| Your instructions |
Identify each line below that contains the word "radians", and copy it out.

---------- Stored data

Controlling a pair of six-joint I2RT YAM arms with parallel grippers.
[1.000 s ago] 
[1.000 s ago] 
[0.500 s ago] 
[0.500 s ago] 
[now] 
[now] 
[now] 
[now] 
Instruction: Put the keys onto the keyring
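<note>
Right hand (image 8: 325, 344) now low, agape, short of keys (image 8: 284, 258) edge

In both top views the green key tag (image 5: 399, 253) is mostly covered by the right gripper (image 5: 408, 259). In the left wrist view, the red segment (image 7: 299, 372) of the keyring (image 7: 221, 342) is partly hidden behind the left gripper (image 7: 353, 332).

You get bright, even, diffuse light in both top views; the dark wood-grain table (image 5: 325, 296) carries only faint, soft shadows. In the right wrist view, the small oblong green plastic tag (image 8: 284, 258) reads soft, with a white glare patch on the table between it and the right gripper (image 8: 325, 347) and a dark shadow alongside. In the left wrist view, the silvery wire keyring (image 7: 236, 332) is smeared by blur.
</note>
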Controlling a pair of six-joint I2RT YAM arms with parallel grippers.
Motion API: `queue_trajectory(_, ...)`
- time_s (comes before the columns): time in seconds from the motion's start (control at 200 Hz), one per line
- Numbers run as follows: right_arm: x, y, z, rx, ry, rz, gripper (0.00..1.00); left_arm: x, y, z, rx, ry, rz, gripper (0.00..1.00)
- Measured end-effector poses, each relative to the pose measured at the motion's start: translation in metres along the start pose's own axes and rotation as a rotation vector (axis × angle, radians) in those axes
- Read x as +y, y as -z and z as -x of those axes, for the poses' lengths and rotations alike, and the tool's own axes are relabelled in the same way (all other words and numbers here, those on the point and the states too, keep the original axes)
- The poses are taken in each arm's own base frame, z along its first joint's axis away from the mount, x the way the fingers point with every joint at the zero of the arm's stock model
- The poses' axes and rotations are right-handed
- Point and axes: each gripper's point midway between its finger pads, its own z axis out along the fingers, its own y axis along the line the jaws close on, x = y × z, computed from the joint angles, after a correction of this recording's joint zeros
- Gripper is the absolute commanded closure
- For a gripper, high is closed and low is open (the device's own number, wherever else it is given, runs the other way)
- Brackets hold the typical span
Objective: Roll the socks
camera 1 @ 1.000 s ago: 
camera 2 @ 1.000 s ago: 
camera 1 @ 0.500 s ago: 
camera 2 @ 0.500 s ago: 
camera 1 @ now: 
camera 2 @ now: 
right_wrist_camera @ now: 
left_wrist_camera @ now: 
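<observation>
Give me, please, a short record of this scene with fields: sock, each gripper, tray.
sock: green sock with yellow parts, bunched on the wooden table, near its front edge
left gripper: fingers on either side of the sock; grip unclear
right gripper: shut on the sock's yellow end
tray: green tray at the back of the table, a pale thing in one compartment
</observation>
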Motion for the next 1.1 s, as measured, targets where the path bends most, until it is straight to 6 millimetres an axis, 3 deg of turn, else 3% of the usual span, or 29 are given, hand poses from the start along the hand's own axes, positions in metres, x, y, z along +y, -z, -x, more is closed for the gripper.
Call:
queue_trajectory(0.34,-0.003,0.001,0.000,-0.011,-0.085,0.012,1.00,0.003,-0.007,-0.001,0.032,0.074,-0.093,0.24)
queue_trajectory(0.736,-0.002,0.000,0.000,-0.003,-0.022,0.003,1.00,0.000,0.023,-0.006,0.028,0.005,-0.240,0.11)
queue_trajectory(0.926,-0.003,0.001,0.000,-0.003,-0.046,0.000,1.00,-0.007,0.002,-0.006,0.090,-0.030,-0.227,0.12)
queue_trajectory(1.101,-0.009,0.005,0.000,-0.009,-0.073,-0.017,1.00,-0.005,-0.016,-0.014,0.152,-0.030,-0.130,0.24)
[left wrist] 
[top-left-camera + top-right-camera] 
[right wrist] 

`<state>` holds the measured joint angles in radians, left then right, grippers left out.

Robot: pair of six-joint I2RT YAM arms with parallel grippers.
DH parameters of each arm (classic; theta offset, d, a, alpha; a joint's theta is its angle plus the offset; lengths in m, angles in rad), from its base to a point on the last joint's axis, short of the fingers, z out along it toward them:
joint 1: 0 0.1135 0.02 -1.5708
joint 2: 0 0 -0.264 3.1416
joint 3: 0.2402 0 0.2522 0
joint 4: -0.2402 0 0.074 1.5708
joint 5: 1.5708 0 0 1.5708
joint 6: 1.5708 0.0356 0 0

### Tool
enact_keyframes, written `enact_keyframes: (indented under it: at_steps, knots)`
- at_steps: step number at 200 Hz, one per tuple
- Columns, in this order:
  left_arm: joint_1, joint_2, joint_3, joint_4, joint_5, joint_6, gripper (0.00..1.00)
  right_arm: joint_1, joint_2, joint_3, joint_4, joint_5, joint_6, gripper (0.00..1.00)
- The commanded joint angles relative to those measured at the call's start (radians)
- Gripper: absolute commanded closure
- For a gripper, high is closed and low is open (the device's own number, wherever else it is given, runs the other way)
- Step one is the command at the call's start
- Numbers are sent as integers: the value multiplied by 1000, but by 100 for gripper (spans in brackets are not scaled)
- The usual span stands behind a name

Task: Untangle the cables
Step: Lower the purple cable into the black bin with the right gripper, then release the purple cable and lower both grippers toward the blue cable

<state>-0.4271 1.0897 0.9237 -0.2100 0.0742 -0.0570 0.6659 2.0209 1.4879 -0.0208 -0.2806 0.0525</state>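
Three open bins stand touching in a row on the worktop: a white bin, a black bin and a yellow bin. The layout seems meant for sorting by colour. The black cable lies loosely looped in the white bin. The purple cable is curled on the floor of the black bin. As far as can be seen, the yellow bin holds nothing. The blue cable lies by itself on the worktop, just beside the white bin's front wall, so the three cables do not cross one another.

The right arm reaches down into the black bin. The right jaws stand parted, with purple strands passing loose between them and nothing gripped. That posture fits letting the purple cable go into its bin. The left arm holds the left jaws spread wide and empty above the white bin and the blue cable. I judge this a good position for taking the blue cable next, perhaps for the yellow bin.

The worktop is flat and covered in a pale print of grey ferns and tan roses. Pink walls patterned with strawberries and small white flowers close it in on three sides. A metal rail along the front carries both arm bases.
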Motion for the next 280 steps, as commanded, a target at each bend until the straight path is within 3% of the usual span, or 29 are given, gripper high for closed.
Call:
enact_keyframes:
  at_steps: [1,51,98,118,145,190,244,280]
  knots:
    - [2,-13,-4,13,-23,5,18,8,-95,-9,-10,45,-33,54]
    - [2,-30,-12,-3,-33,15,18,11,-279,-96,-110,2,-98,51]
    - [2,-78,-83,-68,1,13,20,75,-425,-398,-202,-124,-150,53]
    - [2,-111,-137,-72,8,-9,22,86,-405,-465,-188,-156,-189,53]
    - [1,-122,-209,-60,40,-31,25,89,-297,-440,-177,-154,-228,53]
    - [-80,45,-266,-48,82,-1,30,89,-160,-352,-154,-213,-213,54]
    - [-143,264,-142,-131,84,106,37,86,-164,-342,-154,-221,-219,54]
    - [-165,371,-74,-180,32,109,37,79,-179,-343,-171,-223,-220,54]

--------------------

| Answer to this exercise |
- Measured end-effector poses, each relative to the pose measured at the motion's start: translation in metres along the start pose's own axes and rotation as a rotation vector (axis × angle, radians) in those axes
`<state>` holds the measured joint angles in radians, left then right, grippers left out.
- The commanded joint angles relative to those measured at the call's start (radians)

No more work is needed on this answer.